I had the good fortune to fall in with the director's parents. She is good company and magnetically attractive, especially in her high boots, black tights, and black miniskirt and white top. It was impossible to avoid glancing at her legs.

It was one of the most moving experiences I have ever had in a cinema. The film's a love song to her friends and to Lancaster, infused with a joyous sense of how the city has shaped their lives, coloured with their ambivalence about leaving the place in a few short months. It won First Prize. In the reception afterwards I couldn't find my voice, and a big teardrop ran involuntarily from my eye. We all went up to the Yoghurt Knitters Cafe where Foxy Mum bought me a couple of drinks.

Seeing my lovely little girl (she's eighteen and she's still my little girl) surrounded by with such intelligent, feminist, socially sophisticated, arty and creative sisters and friends, was even more affecting than the film. How I will miss them, even though I know that they've all got to spread their wings now and have the kind of education at university and drama school that will ripple through the rest of their lives.

The same daughter has acquired a boyfriend. He slept over at Kirsty's the other night. "Er...you're going to be careful aren't you? I don't mind most things but not a flipping baby," I texted. "No Dad, I've got a secret plan to throw away my place at a top drama school and get preggers at eighteen and live in a bedsit in Morecambe."

The hotel sank my mood on Sunday night, offering me the kitchen porter job. The following day I got the train to Grange-over-Sands and had a couple of swift pints during the forty-five minute wait for the bus to Newby Bridge.

I got on, and pulled from my pocket 14p and a small packet of refreshments; I'd forgotten to ask for cashback in the pub. The bus left, and seeing as I am not to be paid for my trial shift the other day, I thought "fuck that hotel" and went through my contacts, thinking who would be prepared to help me out. The Racing Commentator offered, even though he was describing the action at Sandown. Then another friend rang back.

When you want someone to lie for you, you can always rely on a Scouser. Harry rang the hotel saying I'd come off my bike and was in A&E. Which is the truth, if we overlook a slight chronological inexactitude in that that happened about ten years ago. I wrote a postcard for Kim.

Not for the first time, I misunderstand a girl.
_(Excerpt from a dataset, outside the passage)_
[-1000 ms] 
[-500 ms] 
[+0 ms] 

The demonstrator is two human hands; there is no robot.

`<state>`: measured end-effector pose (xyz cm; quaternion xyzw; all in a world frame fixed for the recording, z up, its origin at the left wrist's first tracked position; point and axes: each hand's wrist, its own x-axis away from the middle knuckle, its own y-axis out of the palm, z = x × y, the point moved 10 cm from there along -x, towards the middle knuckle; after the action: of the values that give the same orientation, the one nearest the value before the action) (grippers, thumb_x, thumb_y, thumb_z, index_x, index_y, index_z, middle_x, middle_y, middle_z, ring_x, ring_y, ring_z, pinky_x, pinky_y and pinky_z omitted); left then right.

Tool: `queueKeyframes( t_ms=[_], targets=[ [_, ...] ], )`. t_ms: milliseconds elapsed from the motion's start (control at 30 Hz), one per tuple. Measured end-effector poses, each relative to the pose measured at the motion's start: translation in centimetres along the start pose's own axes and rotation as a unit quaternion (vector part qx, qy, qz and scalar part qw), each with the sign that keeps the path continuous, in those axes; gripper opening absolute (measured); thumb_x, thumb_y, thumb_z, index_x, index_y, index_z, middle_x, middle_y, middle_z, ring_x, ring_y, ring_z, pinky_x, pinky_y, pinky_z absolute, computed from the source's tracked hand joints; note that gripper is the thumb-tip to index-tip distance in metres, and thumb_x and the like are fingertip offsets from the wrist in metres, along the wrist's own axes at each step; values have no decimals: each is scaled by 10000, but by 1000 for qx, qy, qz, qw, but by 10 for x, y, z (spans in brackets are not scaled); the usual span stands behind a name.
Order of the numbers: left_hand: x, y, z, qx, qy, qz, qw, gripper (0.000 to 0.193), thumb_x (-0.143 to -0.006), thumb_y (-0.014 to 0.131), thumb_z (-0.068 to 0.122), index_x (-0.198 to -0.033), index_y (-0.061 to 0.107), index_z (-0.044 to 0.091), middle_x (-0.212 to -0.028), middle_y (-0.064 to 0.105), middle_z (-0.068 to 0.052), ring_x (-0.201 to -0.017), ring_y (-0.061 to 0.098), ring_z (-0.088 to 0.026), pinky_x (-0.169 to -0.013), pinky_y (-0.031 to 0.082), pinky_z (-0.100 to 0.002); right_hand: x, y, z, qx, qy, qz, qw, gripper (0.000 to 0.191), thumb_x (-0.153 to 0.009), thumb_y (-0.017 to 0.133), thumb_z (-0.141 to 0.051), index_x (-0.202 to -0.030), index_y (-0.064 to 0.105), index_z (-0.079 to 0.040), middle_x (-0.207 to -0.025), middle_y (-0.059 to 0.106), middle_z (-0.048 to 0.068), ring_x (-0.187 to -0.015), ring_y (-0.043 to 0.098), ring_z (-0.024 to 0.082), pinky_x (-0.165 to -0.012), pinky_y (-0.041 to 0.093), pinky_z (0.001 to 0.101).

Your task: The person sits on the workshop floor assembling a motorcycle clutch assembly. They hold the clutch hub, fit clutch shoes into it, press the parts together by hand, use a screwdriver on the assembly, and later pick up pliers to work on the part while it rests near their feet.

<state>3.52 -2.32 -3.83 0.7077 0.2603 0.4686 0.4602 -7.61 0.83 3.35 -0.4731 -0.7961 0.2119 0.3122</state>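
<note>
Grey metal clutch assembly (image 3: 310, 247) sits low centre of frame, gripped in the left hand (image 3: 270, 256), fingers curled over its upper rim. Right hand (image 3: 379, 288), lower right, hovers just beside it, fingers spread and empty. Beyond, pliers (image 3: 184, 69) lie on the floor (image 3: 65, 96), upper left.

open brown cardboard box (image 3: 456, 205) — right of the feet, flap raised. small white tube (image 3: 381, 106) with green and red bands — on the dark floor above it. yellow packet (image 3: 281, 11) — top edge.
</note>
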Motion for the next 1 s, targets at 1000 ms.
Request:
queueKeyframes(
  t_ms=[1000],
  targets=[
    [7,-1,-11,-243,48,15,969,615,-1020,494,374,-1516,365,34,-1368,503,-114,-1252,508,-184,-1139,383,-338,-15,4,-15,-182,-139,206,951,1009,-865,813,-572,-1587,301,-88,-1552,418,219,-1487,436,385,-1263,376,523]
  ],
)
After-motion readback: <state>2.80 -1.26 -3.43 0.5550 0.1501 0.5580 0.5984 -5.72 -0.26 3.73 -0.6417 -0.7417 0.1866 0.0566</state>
Donna number 2 (not the girl of the passionate affair in Milton Keynes, but a girl I know through Kitty and going out dancing) rang. After a bit of a preamble she said that was was feeling "a bit lonely" and "could do with some company".

My presumptive mind assumed that she was after -- well, at least a bit of snogging, and I couldn't wait to get round to her house. "I'm a bit pissed, Donna," I warned. "Don't worry I'm wankered too."
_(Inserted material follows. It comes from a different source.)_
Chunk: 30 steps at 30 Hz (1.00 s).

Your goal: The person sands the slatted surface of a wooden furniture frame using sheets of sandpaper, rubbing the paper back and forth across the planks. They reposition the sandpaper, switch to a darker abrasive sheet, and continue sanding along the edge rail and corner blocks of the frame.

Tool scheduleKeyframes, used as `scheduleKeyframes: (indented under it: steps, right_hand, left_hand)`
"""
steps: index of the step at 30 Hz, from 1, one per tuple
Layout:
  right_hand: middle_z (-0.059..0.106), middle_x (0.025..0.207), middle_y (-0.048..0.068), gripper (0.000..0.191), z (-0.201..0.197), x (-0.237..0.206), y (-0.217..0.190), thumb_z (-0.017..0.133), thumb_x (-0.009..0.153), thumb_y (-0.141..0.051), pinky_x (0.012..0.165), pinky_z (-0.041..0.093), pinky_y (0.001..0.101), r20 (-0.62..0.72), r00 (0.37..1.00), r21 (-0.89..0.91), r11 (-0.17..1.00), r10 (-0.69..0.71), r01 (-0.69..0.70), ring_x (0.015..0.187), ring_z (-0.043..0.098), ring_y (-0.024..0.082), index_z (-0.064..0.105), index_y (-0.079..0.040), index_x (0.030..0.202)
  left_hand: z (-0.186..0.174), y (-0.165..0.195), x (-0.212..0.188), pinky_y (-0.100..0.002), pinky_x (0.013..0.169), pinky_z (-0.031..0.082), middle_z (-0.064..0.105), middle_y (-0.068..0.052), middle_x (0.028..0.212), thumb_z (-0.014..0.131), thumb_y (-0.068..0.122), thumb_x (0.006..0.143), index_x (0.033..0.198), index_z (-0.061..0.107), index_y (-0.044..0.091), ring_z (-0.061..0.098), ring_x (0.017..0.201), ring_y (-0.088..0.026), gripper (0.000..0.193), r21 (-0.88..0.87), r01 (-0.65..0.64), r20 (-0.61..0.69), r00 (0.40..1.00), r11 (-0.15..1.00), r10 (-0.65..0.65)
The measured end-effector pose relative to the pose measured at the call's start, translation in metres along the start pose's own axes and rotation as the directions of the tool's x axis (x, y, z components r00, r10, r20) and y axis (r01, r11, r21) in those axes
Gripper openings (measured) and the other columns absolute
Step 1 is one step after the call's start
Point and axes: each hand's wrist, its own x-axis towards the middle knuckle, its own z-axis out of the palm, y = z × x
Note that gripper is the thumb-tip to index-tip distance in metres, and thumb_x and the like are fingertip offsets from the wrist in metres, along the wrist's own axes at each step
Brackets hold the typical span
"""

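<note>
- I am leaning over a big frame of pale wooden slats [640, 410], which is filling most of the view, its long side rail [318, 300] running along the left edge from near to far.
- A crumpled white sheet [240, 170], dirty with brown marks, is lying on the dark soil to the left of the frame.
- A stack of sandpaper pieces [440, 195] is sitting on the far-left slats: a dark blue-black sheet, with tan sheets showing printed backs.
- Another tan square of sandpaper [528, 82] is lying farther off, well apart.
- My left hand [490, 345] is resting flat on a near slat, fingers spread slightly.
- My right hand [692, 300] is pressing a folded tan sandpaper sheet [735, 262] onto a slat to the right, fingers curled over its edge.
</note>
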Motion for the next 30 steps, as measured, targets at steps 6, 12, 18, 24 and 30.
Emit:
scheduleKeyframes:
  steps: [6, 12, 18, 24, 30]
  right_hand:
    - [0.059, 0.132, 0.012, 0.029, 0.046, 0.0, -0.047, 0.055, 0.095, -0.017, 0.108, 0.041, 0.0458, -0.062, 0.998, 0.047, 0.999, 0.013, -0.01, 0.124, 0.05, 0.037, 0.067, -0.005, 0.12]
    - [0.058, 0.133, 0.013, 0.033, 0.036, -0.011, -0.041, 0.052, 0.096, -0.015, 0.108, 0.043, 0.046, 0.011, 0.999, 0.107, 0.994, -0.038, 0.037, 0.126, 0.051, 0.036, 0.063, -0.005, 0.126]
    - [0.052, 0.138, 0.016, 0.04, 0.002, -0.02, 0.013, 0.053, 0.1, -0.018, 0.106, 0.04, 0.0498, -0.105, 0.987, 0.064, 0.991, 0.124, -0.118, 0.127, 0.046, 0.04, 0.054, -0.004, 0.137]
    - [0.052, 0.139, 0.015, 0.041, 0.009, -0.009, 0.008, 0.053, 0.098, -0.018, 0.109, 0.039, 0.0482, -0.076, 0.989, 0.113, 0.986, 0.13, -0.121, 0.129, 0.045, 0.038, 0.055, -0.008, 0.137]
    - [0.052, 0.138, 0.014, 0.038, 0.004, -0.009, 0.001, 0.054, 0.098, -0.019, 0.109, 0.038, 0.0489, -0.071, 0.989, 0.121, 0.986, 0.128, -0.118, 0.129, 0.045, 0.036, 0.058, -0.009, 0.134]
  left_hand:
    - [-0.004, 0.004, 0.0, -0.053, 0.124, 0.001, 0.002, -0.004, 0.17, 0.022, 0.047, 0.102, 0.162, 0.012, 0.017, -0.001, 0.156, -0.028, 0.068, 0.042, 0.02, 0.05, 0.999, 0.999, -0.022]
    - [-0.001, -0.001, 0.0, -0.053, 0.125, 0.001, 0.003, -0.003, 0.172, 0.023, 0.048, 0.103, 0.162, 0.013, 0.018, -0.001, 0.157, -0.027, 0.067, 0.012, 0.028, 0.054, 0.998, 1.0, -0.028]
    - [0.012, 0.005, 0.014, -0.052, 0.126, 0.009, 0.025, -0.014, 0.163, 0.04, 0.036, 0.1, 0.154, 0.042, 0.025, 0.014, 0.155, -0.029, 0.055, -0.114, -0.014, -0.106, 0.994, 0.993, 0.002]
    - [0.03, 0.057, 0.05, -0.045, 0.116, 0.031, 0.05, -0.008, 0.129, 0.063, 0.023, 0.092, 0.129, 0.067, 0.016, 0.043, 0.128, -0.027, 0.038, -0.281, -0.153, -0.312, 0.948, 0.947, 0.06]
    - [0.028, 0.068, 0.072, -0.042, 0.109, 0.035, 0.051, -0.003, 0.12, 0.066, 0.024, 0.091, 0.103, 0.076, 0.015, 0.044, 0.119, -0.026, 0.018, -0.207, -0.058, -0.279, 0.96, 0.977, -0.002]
We sat on her settee and started talking about a vague plan to go out on Saturday. I slid my arm round her back and up to her shoulders. She moved away and put my arm back, and I realised that there wasn't in fact any sexual code hidden in her invitation.
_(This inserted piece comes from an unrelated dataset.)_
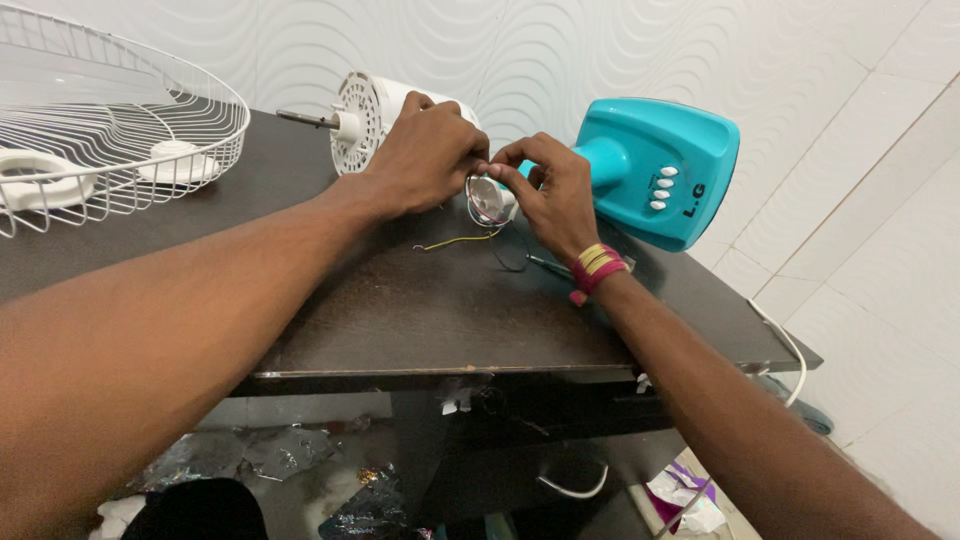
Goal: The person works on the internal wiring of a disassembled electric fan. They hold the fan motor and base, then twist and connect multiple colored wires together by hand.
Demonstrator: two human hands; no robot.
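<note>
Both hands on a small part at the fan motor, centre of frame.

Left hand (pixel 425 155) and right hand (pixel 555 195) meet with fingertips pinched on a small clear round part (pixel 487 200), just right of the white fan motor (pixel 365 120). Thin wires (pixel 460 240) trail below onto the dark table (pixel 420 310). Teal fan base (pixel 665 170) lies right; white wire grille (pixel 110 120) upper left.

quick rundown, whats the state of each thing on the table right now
fan motor: lying on its side, shaft pointing left
fan guard: off the fan, lying dished side up
teal fan base: tipped on its side
wires: loose on table
left hand: gripping motor
right hand: fingers pinching at motor
</note>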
I thought she might come round to the idea, so I decided to give her half an hour to see if she warmed up, but we spent a sex-dampening time flicking through her phone looking at pictures of her children. Why do women think that one is going to be interested in seeing pictures of people who combine two ways to be uninteresting, being strangers, and children?

I went back to the pub, where the motley crew were still there. "You went off quite suddenly there." "Yeah, I thought a girl had invited me round for sex."

Being dressed for work, I was wearing narrow black trousers and a white vest top. I walked past another table and saw The Russian and his friend there. The Russian, who's gay, made some appreciative noises and started pawing my top. It's lovely to be found physically attractive. As regular readers will be bored of hearing, I could not give less of a shit about whether I am funny or intelligent -- I just want to be fucked. We started chatting and inching closer together, doing unnecessary touches. "Anyway, Ruskie...I'd better get back to my table now, but if we were in a different setting, I'd snog the face off you now."

At the bar, my card wasn't working. "No I think it's me," I said to the barmaid. "I'll shove it in a bit further. There, it's in as far as it'll go now."

I think it's the weather.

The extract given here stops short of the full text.